The colliery was in the Borough of Barnsley where in the last century explosions which had caused a large loss of life had occurred in the neighbourhood. the colliery had two shafts, 400 yards apart. The No.2 downcast shaft was 15 feet in diameter and 512 yards deep and the No.4 upcast shaft was 15 feet in diameter and sunk to 640 yards.

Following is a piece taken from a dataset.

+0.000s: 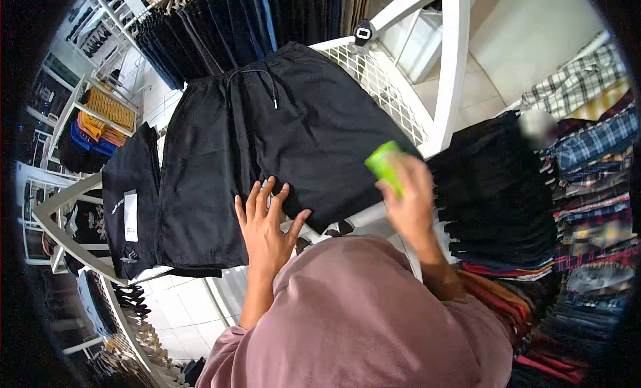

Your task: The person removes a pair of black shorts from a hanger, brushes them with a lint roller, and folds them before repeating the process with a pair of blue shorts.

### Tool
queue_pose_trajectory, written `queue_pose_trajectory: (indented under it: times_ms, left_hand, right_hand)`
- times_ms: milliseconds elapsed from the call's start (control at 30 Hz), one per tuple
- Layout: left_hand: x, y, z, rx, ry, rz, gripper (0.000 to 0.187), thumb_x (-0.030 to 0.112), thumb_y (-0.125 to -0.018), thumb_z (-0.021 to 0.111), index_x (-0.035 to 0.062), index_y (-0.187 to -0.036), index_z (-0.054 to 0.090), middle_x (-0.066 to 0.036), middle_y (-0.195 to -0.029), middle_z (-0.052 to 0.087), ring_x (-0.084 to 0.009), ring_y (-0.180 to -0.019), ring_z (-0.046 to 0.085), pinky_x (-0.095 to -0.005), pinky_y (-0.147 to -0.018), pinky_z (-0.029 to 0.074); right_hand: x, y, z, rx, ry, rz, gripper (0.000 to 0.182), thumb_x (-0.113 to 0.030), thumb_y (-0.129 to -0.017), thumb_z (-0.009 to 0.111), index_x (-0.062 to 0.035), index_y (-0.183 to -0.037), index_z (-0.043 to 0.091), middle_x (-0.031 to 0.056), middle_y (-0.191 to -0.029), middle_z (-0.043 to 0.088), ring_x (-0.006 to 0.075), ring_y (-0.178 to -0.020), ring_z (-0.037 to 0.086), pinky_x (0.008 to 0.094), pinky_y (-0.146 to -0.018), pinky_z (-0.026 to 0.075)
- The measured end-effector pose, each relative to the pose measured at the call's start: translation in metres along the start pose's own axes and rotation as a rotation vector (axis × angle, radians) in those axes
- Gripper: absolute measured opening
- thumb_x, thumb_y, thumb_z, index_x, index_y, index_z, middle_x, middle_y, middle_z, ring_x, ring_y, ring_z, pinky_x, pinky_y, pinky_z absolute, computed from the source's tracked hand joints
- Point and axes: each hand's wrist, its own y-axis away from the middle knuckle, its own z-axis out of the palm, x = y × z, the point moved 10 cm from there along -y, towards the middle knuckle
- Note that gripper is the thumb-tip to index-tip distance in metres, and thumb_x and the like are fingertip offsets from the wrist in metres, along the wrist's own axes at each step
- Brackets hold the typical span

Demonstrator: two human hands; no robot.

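Note:
Black drawstring shorts (pixel 200 154) lie spread out on a white mesh rack. My left hand (pixel 266 221) rests on them near the hem, fingers spread and pressing on the cloth between the two legs. In my right hand (pixel 410 194) is a bright green handheld object (pixel 385 164), held over the right leg near its outer edge. Motion blurs this object, so its exact kind does not show, nor whether it touches the cloth. Left of the shorts is a folded black garment (pixel 133 167) with a white tag (pixel 131 216).
The white rack frame (pixel 453 67) rises at the right, with a small dark device (pixel 362 33) fixed on its edge. Dark trousers (pixel 220 27) hang behind. A stack of black clothes (pixel 497 187) and folded plaid shirts (pixel 587 147) stand at the right.

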Motion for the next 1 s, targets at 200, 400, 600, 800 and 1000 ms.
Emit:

Up to the beginning of 1947, the colliery was owned by Barrow Barnsley Main Collieries Limited and in the reorganisation of the industry they had decided to close it and win the coal from two other collieries but on representations, this plan was modified and it was decided to work the Kent’s Thick Seam and to cease work on all other seams. The development started from the inset in the No.2 downcast shaft on 1st December 1945 and proceeded so quickly, that on the 1st December 1946, the output had reached 1,000 tons a day which was wound on one shift. At the time of the explosion, this figure had increased to about 1,200 tons.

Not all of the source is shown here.